Vue depuis le continent

     Rapidement cependant l’hiver-de-l’hivernage est arrivé. Avec lui le soleil de plus en plus fainéant, qui à midi se contentait de raser l’horizon ; et puis des températures qui tombaient à -25, puis -30, jusqu’à flirter avec les -35° ; la neige qui tombait, le vent qui soufflait, fort, souvent. Un temps dans lequel se complait peut-être bien l’Inuit de lointaine lignée, mais qui convient très modérément aux héros polaires justes sortis de l’œuf que nous étions en passe de devenir.
          Il aurait alors fallu être tombé sur la tête, ou bien être simplement manchot-empereur, pour envisager de papillonner ne serait-ce qu’à quelques encablures de la base, de son côté chauffée convenablement. En mai, juin, juillet et août nos sorties (les miennes pour sûr) se sont donc limitées à la portion congrue, quelques visites aux autochtones des lieux blottis à la manchotière distante de petites centaines de mètres seulement.

1 vers debarquement

     Enfin, septembre était là. Le soleil qui reprend du poil de la bête (mais on ne saurait lui en vouloir d’hiberner quand les températures étaient si basses) et qui s’écarte enfin de l’horizon. Les journées pas encore sans fin mais tout de même plus agréables. Les tempêtes qui s’éloignent. Il était alors grand temps de s’aérer, profiter des -15/-20° qu’offrait le printemps (et désormais plutôt -10°, la canicule est en marche en ce mois d’octobre) et enfin se dégourdir les jambes, certains lieux encore inexplorés en ligne de mire.

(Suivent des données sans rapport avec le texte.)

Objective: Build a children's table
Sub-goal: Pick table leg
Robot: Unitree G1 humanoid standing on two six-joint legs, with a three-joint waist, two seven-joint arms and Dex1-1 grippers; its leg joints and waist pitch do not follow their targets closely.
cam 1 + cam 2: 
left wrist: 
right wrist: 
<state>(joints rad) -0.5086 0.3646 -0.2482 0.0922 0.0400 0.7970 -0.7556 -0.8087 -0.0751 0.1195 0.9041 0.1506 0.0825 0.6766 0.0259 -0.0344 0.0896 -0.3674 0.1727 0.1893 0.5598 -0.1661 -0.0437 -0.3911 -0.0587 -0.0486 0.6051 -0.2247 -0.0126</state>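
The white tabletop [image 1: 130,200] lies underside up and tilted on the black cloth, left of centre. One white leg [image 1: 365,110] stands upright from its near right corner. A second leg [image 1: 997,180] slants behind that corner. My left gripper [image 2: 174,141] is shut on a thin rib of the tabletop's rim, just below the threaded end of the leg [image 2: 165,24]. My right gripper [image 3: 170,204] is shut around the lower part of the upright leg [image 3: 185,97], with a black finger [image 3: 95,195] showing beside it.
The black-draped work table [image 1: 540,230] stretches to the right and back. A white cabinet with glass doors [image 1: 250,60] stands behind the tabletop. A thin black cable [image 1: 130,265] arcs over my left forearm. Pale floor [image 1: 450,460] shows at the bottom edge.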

          En ce qui me concerne, et au-delà des courtes visites aux petits de manchots, j’ai profité du retour de belles conditions climatiques pour effectuer 2 balades distantes.

Carte de ces promenades

     La première, en prétextant accompagner les glaciologues dans une de leurs « manips », m’a mené à D3, un peu au dessus de Cap Prud’homme, la première pente un peu rude et surtout glacée du continent. Les crampons sont de rigueur sur cette portion, car à défaut la glissade est sans fin.

Geodesie 3

Nous avons poursuivi pour le plaisir vers Pointe Géodésie, qui hésite entre le statut de Nunatak* et celui d’îlot, bref un amas de rochers à la limite du continent et de la banquise. Le chemin qui y mène (heuuuu, en Antarctique par « chemin » il faut comprendre « ligne droite » hein, car évidemment aucun chemin n’est tracé), ce chemin donc, permet notamment de longer de très belles falaises – forcément de neige et de glace mêlées– et puis aussi d’expérimenter la marche sur patinoire, sans crampons cette fois : quand la neige s’efface, emportée par le vent, elle laisse place à de la glace vive parfois sur des surfaces larges de 500 mètres. Je ne dirais pas qu’on y évolue à l’aise, toutefois on finit par dompter aussi ce terrain-là, en gardant un rythme de marche honnête.

Mer de glace

     La seconde escapade tenait du caprice d’enfant gâté (JE VEUX, Na !), friand que je suis de symboles ridicules, peut-être un petit peu trop obnubilé par la lecture des cartes et des Atlas : Il « fallait » que je marche sur le Cercle Polaire Antarctique, qui mérite autant ses lettres majuscules que l’Equateur. En fin de cet article je vous donne une petite explication de ce qu’est ce Cercle. Sachez d’ores et déjà, pour les quelques-uns qui l’ignorent que c’est, sur vos atlas, la ligne traditionnellement pointillée qui entoure le globe, parallèlement à l’Equateur, mais très en dessous. Très grossièrement, il (le cercle) entoure le continent, vous le repèrerez facilement sur une carte de l’Antarctique.

Devant bo berg 4
           Le but de la balade consistait, vous l’avez compris, à savoir une bonne fois pour toute si cette ligne est effectivement marquée par des pointillés. Et puis aussi elle permettrait de pouvoir dire « j’y étais ! », je vous ai prévenus de ma facilité à sombrer parfois dans le ridicule. Nous sommes donc partis à quelques intrépides par une belle journée, pleine de soleil et vide de vent, pour cette petite randonnée de 28 km tout de même. Elle nous a permis de doubler quelques très beaux bergs prisonniers de la mer gelée.

Devant bo berg 5

Et puis, finalement, de nous apercevoir que la ligne du cercle est effectivement tracée en pointillés, mais seulement depuis que nous y sommes passés, et au vin rouge s’il vous plait ! (que les puristes se rassurent, nous avons utilisé pour ce traçage une infâme piquette australienne et c’est rendre service aux futurs hivernants que de vider ce genre de stock avant leur arrivée).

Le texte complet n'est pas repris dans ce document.